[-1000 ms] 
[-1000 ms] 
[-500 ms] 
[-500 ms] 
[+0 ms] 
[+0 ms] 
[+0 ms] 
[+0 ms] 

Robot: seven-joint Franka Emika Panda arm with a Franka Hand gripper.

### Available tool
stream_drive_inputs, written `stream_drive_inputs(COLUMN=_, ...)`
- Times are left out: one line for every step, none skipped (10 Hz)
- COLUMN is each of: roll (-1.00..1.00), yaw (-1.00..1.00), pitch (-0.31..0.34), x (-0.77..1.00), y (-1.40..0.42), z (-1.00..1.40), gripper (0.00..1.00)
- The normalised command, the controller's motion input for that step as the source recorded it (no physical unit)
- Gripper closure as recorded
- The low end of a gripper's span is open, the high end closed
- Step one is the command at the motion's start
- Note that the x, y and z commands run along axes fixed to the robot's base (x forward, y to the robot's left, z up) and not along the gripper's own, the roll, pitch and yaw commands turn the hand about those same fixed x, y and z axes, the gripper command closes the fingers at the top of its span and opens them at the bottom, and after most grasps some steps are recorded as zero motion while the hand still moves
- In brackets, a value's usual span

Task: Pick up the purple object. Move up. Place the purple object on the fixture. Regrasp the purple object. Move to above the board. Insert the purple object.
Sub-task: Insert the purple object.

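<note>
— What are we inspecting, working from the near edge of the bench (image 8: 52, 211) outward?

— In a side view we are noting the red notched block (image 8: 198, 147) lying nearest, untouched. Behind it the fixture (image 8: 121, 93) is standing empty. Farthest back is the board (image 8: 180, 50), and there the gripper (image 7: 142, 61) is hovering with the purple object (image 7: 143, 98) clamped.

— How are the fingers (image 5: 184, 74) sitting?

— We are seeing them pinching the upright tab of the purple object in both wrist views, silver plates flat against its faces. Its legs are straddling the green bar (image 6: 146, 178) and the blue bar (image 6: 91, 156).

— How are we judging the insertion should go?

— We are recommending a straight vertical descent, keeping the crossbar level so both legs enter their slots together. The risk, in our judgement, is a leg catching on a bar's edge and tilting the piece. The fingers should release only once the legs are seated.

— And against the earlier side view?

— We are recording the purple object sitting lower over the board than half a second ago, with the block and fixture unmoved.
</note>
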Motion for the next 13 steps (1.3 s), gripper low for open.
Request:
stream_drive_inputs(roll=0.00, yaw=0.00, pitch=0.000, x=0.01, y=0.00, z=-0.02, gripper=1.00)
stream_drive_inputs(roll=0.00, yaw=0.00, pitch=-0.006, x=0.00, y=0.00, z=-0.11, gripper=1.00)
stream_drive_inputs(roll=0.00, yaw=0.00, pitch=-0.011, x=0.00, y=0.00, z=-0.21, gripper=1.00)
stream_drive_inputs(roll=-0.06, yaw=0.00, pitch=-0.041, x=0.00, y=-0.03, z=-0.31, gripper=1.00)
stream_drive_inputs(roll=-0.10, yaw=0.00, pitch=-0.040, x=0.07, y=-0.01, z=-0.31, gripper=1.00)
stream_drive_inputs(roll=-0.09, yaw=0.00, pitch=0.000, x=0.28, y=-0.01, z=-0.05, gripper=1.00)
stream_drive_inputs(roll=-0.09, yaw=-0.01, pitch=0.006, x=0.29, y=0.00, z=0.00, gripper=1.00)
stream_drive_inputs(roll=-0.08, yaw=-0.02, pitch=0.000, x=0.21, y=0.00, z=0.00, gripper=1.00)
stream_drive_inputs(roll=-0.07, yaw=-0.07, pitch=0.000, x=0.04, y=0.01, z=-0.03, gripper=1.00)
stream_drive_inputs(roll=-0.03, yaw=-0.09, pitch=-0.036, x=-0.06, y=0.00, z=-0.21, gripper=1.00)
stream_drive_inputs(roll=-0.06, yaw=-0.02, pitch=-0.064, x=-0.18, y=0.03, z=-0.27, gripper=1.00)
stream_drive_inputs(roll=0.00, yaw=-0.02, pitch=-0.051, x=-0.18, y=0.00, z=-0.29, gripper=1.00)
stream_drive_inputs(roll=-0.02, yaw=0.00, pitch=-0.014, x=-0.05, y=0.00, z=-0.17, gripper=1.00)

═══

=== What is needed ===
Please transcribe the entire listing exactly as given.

=== Result ===
[-1000 ms] 
[-1000 ms] 
[-500 ms] 
[-500 ms] 
[+0 ms] 
[+0 ms] 
[+0 ms] 
[+0 ms] 

Robot: seven-joint Franka Emika Panda arm with a Franka Hand gripper.

### Available tool
stream_drive_inputs, written `stream_drive_inputs(COLUMN=_, ...)`
- Times are left out: one line for every step, none skipped (10 Hz)
- COLUMN is each of: roll (-1.00..1.00), yaw (-1.00..1.00), pitch (-0.31..0.34), x (-0.77..1.00), y (-1.40..0.42), z (-1.00..1.40), gripper (0.00..1.00)
- The normalised command, the controller's motion input for that step as the source recorded it (no physical unit)
- Gripper closure as recorded
- The low end of a gripper's span is open, the high end closed
- Step one is the command at the motion's start
- Note that the x, y and z commands run along axes fixed to the robot's base (x forward, y to the robot's left, z up) and not along the gripper's own, the roll, pitch and yaw commands turn the hand about those same fixed x, y and z axes, the gripper command closes the fingers at the top of its span and opens them at the bottom, and after most grasps some steps are recorded as zero motion while the hand still moves
- In brackets, a value's usual span

Task: Pick up the purple object. Move up. Place the purple object on the fixture. Regrasp the purple object. Move to above the board. Insert the purple object.
Sub-task: Insert the purple object.

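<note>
— What are we inspecting, working from the near edge of the bench (image 8: 52, 211) outward?

— In a side view we are noting the red notched block (image 8: 198, 147) lying nearest, untouched. Behind it the fixture (image 8: 121, 93) is standing empty. Farthest back is the board (image 8: 180, 50), and there the gripper (image 7: 142, 61) is hovering with the purple object (image 7: 143, 98) clamped.

— How are the fingers (image 5: 184, 74) sitting?

— We are seeing them pinching the upright tab of the purple object in both wrist views, silver plates flat against its faces. Its legs are straddling the green bar (image 6: 146, 178) and the blue bar (image 6: 91, 156).

— How are we judging the insertion should go?

— We are recommending a straight vertical descent, keeping the crossbar level so both legs enter their slots together. The risk, in our judgement, is a leg catching on a bar's edge and tilting the piece. The fingers should release only once the legs are seated.

— And against the earlier side view?

— We are recording the purple object sitting lower over the board than half a second ago, with the block and fixture unmoved.
</note>
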Motion for the next 13 steps (1.3 s), gripper low for open.
Request:
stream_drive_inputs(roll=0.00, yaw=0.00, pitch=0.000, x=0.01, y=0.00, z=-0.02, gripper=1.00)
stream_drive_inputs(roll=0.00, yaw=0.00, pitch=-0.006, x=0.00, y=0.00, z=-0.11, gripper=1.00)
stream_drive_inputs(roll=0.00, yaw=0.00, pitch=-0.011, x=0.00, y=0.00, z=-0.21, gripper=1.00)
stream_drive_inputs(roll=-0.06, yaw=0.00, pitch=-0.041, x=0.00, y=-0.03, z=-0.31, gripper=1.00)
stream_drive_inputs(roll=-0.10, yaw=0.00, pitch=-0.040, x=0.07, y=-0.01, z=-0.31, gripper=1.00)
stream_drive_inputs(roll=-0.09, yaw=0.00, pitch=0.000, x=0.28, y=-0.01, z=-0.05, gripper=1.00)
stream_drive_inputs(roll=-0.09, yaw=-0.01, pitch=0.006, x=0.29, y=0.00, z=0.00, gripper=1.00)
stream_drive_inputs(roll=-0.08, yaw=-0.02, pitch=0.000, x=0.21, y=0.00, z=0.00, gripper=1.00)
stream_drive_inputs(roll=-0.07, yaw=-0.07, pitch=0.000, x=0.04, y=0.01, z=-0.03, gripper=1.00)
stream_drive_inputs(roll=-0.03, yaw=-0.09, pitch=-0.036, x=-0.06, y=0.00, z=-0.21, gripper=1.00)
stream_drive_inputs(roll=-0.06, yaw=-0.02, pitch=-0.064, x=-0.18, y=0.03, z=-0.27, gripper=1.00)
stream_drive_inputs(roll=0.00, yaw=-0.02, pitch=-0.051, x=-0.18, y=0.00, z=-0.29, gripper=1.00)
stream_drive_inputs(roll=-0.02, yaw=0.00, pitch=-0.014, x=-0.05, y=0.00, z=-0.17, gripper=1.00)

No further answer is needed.